• DATA LISTING:
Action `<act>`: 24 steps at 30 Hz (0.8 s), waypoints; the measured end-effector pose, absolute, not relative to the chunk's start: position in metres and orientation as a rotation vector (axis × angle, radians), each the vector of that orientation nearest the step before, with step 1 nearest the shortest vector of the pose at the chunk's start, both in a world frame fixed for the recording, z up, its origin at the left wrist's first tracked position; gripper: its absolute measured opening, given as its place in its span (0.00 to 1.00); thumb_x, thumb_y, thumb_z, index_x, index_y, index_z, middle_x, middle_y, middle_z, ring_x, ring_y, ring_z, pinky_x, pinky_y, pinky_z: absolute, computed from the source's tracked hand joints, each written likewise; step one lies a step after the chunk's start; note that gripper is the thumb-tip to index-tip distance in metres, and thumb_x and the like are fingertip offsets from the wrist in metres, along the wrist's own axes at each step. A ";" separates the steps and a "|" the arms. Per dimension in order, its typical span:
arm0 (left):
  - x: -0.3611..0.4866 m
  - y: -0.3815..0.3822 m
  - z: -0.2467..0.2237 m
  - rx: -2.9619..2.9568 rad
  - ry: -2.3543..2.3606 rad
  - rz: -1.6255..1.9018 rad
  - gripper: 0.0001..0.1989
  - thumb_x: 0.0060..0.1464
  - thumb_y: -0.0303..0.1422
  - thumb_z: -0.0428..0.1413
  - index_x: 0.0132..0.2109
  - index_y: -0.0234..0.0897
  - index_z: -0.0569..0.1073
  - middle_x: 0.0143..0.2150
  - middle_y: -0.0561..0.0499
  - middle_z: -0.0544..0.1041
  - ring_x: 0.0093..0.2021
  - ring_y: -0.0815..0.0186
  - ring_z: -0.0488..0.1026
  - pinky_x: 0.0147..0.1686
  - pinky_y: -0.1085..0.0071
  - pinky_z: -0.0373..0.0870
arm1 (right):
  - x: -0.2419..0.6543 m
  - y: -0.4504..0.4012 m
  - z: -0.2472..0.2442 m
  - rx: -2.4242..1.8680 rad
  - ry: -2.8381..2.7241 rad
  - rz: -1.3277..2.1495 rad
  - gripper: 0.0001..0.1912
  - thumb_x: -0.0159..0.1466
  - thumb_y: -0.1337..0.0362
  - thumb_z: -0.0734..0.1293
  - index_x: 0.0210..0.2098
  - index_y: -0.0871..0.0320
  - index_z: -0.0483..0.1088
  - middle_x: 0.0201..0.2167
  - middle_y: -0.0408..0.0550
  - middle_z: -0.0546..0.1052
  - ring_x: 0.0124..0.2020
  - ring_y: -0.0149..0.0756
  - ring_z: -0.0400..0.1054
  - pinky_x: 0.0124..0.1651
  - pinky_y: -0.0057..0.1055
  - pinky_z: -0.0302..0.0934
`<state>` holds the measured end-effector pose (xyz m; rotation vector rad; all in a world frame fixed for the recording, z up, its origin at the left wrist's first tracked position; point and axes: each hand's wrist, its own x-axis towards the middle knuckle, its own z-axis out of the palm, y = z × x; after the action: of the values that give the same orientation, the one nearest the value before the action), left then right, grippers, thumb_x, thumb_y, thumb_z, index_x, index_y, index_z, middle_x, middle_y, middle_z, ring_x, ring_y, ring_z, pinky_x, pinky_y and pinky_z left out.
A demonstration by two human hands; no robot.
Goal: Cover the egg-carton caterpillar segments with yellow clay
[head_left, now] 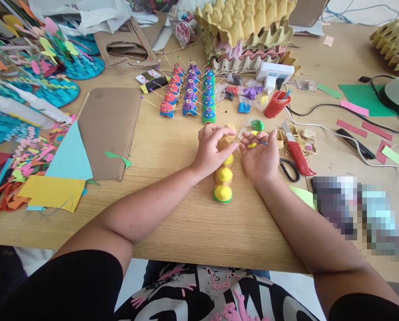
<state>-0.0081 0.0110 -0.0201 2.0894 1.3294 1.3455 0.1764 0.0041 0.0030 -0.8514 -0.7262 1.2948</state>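
My left hand (214,145) is over the far part of an egg-carton strip, its thumb and fingers curved toward each other; what is between the fingertips is too small to make out. My right hand (261,158) is palm up just right of the strip, fingers curled, with a small yellow clay piece (252,145) on the fingers and a thin blue tool near the thumb. The egg-carton strip (224,174) lies on the table between my forearms, its near bumps covered in yellow, the nearest one edged in green.
Three rows of painted carton caterpillars (190,91) stand beyond my hands. To the right are a red cup (276,104), a red-handled knife (298,154) and black scissors (289,170). Stacked egg trays (246,26) stand behind; cardboard (109,129) and paper scraps lie left.
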 end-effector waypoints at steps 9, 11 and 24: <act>-0.009 0.013 -0.020 2.279 1.238 1.257 0.17 0.70 0.53 0.73 0.55 0.50 0.92 0.80 0.42 0.74 0.86 0.42 0.63 0.90 0.37 0.52 | 0.161 -0.022 0.016 -0.660 -0.955 1.343 0.30 0.68 0.28 0.81 0.38 0.44 0.72 0.49 0.41 0.91 0.52 0.40 0.87 0.60 0.42 0.85; -0.009 0.013 -0.019 2.295 1.224 1.236 0.16 0.70 0.53 0.72 0.54 0.50 0.92 0.81 0.43 0.75 0.87 0.42 0.62 0.91 0.35 0.51 | 0.158 -0.026 0.017 -0.673 -1.005 1.346 0.31 0.67 0.27 0.81 0.38 0.44 0.71 0.51 0.42 0.91 0.56 0.43 0.88 0.64 0.46 0.85; -0.008 0.020 -0.025 1.703 1.084 1.412 0.22 0.76 0.59 0.65 0.56 0.48 0.89 0.71 0.42 0.83 0.79 0.53 0.79 0.84 0.50 0.72 | 0.166 -0.015 0.005 -0.923 -1.150 1.153 0.31 0.67 0.24 0.79 0.46 0.43 0.84 0.37 0.42 0.82 0.39 0.39 0.77 0.45 0.39 0.79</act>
<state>-0.0076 0.0198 -0.0245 1.7026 1.0842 1.4123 0.1659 -0.0148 0.0051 -0.9227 -1.1502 1.1530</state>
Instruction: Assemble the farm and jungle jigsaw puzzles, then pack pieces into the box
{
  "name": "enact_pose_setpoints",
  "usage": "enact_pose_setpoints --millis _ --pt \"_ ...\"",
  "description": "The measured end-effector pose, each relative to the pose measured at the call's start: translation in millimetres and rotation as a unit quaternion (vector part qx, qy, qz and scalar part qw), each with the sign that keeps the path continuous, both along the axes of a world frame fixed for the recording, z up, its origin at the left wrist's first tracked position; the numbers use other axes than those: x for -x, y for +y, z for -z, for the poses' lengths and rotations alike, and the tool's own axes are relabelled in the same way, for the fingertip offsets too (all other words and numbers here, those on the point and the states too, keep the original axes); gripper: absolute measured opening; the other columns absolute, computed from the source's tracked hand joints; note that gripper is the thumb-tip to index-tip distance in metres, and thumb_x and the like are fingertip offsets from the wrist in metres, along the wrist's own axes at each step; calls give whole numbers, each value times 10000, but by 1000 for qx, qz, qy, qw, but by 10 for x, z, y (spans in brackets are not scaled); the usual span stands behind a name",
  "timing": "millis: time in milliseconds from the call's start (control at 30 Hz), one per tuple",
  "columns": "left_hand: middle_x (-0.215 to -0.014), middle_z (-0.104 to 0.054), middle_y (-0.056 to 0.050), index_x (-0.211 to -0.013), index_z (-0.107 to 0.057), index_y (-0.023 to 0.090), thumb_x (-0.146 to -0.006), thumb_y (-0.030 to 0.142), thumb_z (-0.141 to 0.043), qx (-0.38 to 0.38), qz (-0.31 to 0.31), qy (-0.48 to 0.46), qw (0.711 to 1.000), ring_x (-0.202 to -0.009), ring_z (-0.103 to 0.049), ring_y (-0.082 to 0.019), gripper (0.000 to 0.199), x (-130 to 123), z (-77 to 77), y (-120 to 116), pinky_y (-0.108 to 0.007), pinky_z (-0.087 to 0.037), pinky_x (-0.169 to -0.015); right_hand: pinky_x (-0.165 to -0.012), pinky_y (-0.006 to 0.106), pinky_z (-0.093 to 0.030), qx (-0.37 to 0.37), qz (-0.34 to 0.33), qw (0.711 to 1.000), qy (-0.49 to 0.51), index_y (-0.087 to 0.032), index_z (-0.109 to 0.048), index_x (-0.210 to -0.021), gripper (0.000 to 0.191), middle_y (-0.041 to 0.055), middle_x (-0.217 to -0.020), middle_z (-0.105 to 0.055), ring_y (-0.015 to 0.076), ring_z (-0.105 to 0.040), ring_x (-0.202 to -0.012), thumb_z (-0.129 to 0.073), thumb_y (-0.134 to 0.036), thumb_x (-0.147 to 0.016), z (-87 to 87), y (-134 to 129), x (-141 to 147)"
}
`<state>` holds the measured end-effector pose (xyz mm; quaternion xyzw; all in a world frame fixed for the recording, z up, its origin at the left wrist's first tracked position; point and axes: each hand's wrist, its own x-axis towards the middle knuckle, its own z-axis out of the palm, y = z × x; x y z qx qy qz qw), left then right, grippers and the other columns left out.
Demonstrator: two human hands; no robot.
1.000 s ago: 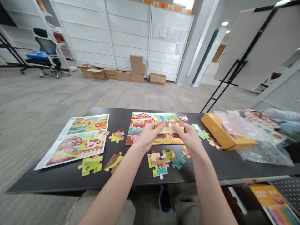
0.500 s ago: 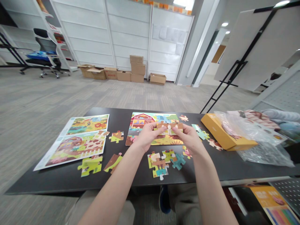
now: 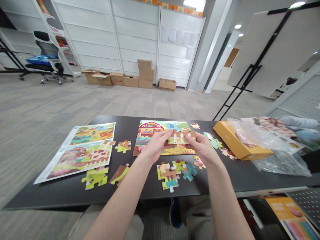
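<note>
the left hand (image 3: 156, 145) and the right hand (image 3: 203, 149) are both closed a bit, with the fingers curled in. they grip a brown and white fence puzzle piece (image 3: 181, 137) between them. the left hand pinches its left end and the right hand pinches its right end. it may be two pieces joined, but that is hard to tell. the piece is over the middle of the farm puzzle board (image 3: 152, 128), and the hands are just above the board. a bunch of loose puzzle pieces (image 3: 170, 175) lies on the black worktop (image 3: 147, 196) just below the hands. a yellow box (image 3: 240, 143) sits off to the right, and two picture sheets (image 3: 87, 153) lie on the left.
</note>
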<state>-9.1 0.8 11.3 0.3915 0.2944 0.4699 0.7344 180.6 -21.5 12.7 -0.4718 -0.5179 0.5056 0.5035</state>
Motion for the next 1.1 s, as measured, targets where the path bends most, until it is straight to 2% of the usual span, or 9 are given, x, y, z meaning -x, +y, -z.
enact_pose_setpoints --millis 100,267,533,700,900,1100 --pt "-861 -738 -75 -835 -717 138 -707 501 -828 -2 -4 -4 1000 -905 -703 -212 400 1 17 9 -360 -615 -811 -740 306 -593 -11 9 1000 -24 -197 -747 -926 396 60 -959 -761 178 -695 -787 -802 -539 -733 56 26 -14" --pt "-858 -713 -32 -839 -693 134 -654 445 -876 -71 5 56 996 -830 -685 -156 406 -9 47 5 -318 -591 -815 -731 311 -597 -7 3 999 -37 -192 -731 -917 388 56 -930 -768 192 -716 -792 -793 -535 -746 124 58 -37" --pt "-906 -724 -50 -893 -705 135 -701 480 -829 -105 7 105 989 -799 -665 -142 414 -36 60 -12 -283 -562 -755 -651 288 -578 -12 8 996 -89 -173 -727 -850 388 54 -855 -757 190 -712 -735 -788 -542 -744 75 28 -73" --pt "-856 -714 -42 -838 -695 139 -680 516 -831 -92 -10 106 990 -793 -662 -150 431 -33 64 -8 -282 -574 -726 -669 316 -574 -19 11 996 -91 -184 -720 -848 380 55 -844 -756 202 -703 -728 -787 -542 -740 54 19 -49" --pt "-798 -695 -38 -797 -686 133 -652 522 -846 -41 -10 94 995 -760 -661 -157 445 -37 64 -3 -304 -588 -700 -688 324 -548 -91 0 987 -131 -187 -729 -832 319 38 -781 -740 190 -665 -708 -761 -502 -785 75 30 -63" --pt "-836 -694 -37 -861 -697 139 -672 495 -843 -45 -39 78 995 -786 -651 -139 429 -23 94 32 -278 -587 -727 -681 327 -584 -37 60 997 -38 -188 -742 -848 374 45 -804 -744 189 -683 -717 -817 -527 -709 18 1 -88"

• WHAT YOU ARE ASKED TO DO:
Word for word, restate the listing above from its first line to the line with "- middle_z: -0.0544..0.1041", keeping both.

• ANSWER TO THIS PROBLEM:
Action `<act>`: 24 steps at 30 Hz (0.8 s), waypoints; the measured end-effector pose, absolute, not relative to the chunk's start: position in metres and orientation as a rotation vector (axis × angle, radians), each the vector of that orientation nearest the step before, with step 1 nearest the shortest vector of the pose at the chunk's start, both in a world frame fixed for the recording, z up, its origin at the left wrist's first tracked position; gripper: its absolute measured opening, given as its place in its span (0.00 to 1.00); thumb_x, thumb_y, thumb_z, index_x, index_y, index_z, middle_x, middle_y, middle_z, ring_x, ring_y, ring_z, pinky_x, pinky_y, pinky_z: absolute, computed from the source's tracked hand joints, each written likewise; step one lies a step after the chunk's start; note that gripper is the thumb-tip to index-tip distance in metres, and thumb_x and the like are fingertip offsets from the wrist in metres, along the wrist's own axes at each step. A ";" separates the steps and a "|" the arms. Per dimension in order, its typical span:
arm0 (left):
  - x: -0.3611..0.4866 m
  - y: -0.3815..0.3822 m
  - z: -0.2467..0.2237 m
  - rx: -2.9619..2.9568 rad
  - ry: -2.3543..2.3606 rad
  - rz: -1.6255..1.9018 rad
  - gripper: 0.0001..0.1989
  - thumb_x: 0.0060..0.1464
  - thumb_y: -0.0303..0.1422
  - thumb_z: -0.0428..0.1413
  - index_x: 0.0132..0.2109
  - index_y: -0.0234..0.0897
  - index_z: -0.0569..0.1073
  - middle_x: 0.0143..0.2150
  - middle_y: -0.0561..0.0499
  - middle_z: -0.0544..0.1041

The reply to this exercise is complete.